Supplied data Block Start

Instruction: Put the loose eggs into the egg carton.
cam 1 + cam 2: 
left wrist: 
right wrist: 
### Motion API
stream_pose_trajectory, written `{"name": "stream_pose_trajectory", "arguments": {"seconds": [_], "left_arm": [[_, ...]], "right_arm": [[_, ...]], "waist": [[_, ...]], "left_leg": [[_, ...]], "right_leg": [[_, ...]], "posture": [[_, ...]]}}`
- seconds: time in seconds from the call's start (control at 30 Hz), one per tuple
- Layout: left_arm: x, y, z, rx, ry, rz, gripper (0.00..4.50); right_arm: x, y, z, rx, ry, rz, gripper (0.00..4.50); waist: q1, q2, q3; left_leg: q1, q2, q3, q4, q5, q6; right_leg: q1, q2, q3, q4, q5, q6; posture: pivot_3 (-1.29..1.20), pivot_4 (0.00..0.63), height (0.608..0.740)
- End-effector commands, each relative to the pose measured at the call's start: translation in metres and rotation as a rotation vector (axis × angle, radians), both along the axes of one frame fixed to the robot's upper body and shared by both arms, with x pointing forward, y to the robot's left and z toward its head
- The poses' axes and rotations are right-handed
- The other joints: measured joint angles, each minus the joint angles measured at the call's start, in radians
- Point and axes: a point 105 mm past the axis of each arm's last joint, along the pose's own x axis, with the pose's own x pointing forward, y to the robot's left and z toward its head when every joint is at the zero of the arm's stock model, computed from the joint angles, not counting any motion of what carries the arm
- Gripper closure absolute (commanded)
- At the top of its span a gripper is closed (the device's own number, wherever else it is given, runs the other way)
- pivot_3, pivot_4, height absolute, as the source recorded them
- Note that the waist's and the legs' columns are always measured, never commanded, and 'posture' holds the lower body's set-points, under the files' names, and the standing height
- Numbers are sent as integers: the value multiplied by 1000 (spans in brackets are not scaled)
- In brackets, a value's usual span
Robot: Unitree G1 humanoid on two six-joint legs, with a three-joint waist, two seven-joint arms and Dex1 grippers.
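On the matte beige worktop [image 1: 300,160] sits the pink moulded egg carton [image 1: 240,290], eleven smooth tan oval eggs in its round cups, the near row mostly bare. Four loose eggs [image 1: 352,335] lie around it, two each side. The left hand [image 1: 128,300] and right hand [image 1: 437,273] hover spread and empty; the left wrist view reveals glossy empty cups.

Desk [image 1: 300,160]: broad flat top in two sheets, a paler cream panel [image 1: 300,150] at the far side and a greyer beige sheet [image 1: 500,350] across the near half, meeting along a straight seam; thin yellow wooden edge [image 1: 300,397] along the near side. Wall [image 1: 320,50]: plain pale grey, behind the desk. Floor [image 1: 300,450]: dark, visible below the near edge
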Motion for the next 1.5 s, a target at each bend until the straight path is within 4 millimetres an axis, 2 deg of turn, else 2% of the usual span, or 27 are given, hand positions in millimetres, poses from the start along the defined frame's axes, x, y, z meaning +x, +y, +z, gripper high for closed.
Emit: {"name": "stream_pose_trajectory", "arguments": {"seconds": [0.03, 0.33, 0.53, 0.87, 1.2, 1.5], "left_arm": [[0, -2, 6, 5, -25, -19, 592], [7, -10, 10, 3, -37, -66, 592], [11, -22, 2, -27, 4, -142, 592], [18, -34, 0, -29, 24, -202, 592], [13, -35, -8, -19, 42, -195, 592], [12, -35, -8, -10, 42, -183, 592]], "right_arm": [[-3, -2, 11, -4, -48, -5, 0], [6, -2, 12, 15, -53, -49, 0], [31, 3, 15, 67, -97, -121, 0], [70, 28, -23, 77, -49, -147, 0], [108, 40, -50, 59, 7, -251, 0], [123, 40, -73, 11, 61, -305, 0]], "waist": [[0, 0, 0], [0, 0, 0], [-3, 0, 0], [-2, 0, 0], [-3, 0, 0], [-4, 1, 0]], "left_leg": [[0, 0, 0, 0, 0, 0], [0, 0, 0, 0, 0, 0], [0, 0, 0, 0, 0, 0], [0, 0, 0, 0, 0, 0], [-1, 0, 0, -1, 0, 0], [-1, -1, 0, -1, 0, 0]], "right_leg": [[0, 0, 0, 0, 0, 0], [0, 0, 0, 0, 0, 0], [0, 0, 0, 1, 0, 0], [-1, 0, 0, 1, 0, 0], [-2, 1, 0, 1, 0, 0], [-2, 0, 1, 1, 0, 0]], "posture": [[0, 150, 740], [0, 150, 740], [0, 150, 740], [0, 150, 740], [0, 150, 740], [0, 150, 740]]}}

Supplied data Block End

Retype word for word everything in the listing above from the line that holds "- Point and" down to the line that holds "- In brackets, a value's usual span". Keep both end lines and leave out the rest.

### Your solution
- Point and axes: a point 105 mm past the axis of each arm's last joint, along the pose's own x axis, with the pose's own x pointing forward, y to the robot's left and z toward its head when every joint is at the zero of the arm's stock model, computed from the joint angles, not counting any motion of what carries the arm
- Gripper closure absolute (commanded)
- At the top of its span a gripper is closed (the device's own number, wherever else it is given, runs the other way)
- pivot_3, pivot_4, height absolute, as the source recorded them
- Note that the waist's and the legs' columns are always measured, never commanded, and 'posture' holds the lower body's set-points, under the files' names, and the standing height
- Numbers are sent as integers: the value multiplied by 1000 (spans in brackets are not scaled)
- In brackets, a value's usual span

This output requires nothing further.